DOV’E’ FINITO SAN FREDIANO? A proposito del restauro a Malocchio | Amleto Spicciani

Dov’è finito San Frediano nel restauro della pala di altare cinquecentesca nella chiesa di Malocchio? Il ruolo della sovrintendenza. Le “colpe” della restauratrice. I soldi…di Giovanni Spadolini.

di AMLETO SPICCIANI

Quando vidi i risultati del restauro, mandai al sovrintendente di allora, Antonio Paolucci, una lettera di protesta feroce, di fuoco; tanto feroce che egli dopo cinquant’anni se ne ricordava ancora. Anche perché mi dava ragione, e concordava con l’idea che per un oggetto destinato al culto non si possono usare gli stessi criteri di restauro che si applicano ad oggetti da porsi nei musei. Nel primo caso le trasformazioni storiche – per non offendere la sensibilità dei fedeli – vanno prese in seria considerazione. Purtroppo però ormai il danno era fatto, e la culpa era mia che mi ero fidato della sovrintendenza e che, soprattutto, non avevo attentamente seguito le fasi del restauro per impedire arbitrarie trasformazioni.

Ma veniamo alla concretezza del fatto. Nell’aprile del 1971 quando il vescovo, su mia richiesta, mi affidò la parrocchia di Malocchio, si preoccupò che avvisassi la sovrintendenza delle pessime condizioni in cui si trovava una preziosa pala di altare cinquecentesca di quella parrocchia. Cosa che immediatamente feci con successivi insistenti interventi. Finalmente, nell’aprile del 1972 il giovane Antonio Paolucci venne a prelevarla per un urgente restauro. La pala, opera di un ottimo pittore anonimo, ha al centro la Beata Vergine tra due santi, san Benedetto in abiti monastici e (allora c’era) san Frediano, il titolare della chiesa, con il pastorale e gli abiti liturgici. San Frediano è infatti l’antico vescovo di Lucca e la chiesa di Malocchio è stata per secoli sul confine con Pistoia della diocesi lucchese. La gente chiamava e chiama tuttora questo quadro, il quadro di San Frediano.
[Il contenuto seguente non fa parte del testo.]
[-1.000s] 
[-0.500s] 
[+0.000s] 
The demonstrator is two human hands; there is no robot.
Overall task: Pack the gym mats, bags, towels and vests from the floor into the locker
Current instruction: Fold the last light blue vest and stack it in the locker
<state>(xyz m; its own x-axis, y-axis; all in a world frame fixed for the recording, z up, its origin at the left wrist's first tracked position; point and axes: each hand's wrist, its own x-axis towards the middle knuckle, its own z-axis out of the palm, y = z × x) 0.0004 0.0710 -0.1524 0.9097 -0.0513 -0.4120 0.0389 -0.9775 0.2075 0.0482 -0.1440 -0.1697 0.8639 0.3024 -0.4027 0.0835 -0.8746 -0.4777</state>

Oggi il san Frediano è sparito, e al suo posto, dopo il restauro, è apparso un santo monaco (che suppongo sia san Placido), che nessuno aveva mai visto prima, poiché è venuto fuori per opera della restauratrice, che ha spogliato dei suoi paramenti il san Frediano, titolare della chiesa, di cui la gente fa memoria il 18 novembre, come fanno a Lucca.
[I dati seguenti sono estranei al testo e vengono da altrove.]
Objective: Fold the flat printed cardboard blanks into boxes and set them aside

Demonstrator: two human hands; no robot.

Sappiamo infatti che la chiesa di Malocchio fino al 1783 era una coppella monastica dipendente, cioè di proprietà, della Badia Fiorentina (via della Condotta, 4, Firenze). Fu completamente restaurata nel 1571 dall’abate Zanobi, il quale sicuramente la volle arricchire con la suddetta pala, che ha una iconografia tipicamente benedettina. Essa infatti porta lo stemma di Badia, tre barre verticali bianche su fondo rosso, che è anche presente, scolpito, sull’architrave del portone di ingresso. Nel 1783, soppressa dallo Stato la Badia Fiorentina e incamerati i suoi beni, la chiesa di San Frediano di Malocchio fu eretta in parrocchia, e molto probabilmente in quella occasione (ma la cosa andrebbe accertata con qualche ricerca archivistica) si pensò, giustamente, ad una iconografia meno monastica e più parrocchiale, facendo rivestire la figura del monaco, che meglio si prestata all’operazione, con i paramenti episcopali di un possibile san Frediano. La restauratrice, seguendo i criteri suggeriti dalla sovrintendenza, senza che io mi preoccupassi di intervenire, ha offeso involontariamente (o no!) la devozione popolare: ma che importanza ha? Tanto, i giovani sono indifferenti e i vecchi sono come storditi dai quotidiani cambiamenti, del suono delle campane, degli abiti liturgici, delle parole, delle immagini e dei gesti di una liturgia in continuo movimento.

Ce n’è per tutti i gusti, si sente parlare perfino di una pastorale delle polpette, le polpette di San Martino. A proposito delle polpette, ho letto sui giornali che a Lucca stanno restaurando il Volto Santo e sono morbosamente curioso di conoscerne i risultati, perché a Lucca per fortuna ci sono i lucchesi. I quali, mi si dice, non solo hanno concordato i criteri di intervento, ma addirittura hanno voluto che il gabinetto di restauro fosse allestito, per un efficace controllo, nella sagrestia della cattedrale di San Martino, facendo forza sul fatto che pagano loro. Questo fu infatti il punto debole del mio caso, che nella nostra povertà pagò lo Stato; e anzi ne debbo la riconoscenza a Giovanni Spadolini, poiché allora, pur nella sproporzione, eravamo colleghi di docenza universitaria.